Palazzo delle Aquile aspetta il suo nuovo inquilino in attesa del voto che domenica dovrà dare un nuovo sindaco a Palermo. A ridosso della consultazione elettorale, ecco il secondo arresto in pochi giorni nelle fila del centrodestra. Finisce in manette un altro aspirante candidato al consiglio comunale, arrestato per scambio elettorale politico-mafioso.

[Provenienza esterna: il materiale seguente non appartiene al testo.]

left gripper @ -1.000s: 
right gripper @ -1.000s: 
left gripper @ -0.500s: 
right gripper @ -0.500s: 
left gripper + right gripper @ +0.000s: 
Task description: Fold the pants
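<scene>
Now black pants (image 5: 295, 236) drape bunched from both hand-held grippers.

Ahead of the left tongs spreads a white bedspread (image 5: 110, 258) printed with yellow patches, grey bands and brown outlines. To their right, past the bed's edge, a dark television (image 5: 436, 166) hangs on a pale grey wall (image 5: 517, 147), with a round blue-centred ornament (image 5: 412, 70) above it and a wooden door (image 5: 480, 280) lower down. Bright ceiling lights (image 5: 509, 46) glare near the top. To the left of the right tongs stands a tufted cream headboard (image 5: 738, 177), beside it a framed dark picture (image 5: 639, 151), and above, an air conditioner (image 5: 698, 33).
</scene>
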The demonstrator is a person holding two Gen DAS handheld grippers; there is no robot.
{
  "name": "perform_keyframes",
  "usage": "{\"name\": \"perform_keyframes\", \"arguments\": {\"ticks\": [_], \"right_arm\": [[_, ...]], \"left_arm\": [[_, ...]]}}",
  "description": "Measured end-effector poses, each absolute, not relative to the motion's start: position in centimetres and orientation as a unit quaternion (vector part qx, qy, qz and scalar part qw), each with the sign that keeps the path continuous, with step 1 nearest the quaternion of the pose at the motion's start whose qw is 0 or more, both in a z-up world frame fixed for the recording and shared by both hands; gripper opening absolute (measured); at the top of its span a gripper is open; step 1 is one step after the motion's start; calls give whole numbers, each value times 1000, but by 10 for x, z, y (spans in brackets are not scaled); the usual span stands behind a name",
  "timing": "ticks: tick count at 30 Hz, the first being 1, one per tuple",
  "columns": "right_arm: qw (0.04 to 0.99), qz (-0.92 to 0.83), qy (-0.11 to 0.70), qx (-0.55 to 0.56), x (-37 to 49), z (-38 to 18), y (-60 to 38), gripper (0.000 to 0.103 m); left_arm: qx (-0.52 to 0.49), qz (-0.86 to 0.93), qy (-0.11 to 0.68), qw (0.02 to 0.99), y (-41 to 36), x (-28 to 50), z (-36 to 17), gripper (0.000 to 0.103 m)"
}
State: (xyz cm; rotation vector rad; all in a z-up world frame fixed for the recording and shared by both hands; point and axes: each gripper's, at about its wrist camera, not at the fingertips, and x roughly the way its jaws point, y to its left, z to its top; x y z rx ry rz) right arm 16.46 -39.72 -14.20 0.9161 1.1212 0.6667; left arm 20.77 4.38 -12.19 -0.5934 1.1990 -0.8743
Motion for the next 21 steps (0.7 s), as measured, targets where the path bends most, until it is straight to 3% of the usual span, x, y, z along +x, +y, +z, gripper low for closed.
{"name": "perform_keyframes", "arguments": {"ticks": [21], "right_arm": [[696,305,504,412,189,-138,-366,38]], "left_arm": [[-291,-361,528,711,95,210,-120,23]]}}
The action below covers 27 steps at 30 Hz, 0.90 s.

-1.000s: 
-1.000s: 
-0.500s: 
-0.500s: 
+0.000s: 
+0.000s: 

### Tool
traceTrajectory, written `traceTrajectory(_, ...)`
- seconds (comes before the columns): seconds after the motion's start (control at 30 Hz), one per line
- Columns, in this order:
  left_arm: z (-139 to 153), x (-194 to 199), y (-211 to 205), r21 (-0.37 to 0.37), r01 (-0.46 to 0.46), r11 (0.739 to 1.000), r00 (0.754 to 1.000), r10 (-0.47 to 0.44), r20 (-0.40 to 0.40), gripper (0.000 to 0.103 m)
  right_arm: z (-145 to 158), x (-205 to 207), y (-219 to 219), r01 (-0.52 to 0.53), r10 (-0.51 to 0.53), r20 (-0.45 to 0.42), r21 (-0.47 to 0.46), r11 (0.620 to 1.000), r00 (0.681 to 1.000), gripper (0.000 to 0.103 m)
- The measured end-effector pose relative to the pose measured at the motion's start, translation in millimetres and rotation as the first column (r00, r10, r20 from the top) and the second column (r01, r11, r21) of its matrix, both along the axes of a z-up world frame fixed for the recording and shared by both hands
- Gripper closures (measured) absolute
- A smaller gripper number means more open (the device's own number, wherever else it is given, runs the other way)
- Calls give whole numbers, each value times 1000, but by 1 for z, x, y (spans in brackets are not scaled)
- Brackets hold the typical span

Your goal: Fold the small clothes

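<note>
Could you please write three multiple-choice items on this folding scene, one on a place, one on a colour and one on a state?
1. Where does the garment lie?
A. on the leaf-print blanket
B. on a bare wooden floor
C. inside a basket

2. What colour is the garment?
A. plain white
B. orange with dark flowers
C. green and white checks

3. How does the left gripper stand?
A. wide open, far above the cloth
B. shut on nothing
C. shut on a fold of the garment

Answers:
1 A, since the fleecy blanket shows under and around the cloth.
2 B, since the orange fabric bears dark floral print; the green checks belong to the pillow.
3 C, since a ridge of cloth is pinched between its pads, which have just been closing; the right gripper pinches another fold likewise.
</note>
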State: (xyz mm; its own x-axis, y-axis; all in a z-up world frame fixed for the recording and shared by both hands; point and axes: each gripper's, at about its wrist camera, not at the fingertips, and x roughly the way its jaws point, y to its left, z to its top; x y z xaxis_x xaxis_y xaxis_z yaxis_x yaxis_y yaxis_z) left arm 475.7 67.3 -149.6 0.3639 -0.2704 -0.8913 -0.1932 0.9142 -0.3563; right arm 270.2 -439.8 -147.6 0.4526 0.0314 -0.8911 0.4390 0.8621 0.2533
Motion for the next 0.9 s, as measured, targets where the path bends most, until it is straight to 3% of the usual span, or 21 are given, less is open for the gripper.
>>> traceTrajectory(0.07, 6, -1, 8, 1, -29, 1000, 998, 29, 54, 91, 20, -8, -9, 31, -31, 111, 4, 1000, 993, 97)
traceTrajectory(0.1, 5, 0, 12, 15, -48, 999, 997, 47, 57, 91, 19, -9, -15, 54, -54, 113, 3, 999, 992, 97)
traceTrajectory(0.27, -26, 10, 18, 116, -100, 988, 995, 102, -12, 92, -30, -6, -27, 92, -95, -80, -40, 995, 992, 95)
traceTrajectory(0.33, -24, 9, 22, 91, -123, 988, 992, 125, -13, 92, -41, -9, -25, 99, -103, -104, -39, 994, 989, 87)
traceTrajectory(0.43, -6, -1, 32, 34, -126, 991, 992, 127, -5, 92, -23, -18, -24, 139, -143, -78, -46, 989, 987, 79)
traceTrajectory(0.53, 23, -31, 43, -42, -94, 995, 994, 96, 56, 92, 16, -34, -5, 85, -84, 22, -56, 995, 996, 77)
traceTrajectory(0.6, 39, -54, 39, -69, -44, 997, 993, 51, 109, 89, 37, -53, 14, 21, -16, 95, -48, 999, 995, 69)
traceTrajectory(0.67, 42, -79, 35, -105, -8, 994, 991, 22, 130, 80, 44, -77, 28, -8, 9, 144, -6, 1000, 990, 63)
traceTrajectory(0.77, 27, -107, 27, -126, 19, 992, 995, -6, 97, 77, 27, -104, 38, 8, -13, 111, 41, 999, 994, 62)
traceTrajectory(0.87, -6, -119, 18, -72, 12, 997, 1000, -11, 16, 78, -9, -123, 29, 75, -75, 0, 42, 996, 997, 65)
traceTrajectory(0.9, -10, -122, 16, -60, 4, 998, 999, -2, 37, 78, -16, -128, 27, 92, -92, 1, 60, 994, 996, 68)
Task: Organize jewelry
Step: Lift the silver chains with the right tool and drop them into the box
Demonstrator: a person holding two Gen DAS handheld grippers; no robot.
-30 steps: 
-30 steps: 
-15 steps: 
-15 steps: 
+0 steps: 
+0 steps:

La Squadra mobile di Palermo ha arrestato Francesco Lombardo, candidato di Fratelli d’Italia, assieme a Vincenzo Vella, boss di Corso dei Mille, condannato per associazione mafiosa. Lombardo avrebbe incontrato l’uomo della cosca lo scorso 28 maggio chiedendo il sostegno per il buon esito della competizione.

Si tratta del secondo arresto per la fattispecie del 416-ter; per lo stesso reato l’8 giugno era finito in carcere il candidato di Forza Italia, Pietro Polizzi, con il mafioso Agostino Sansone e il factotum di quest’ultimo, Manlio Porretto: il candidato avrebbe incontrato il costruttore, fedelissimo di Totò Riina, il 10 maggio scorso, dicendogli “Se sono potente io, siete potenti anche voi”.

Lombardo e Vella, come nel caso precedente, sarebbero stati intercettati dagli investigatori. Le indagini sono coordinate dal procuratore aggiunto della Dda di Palermo, Paolo Guido.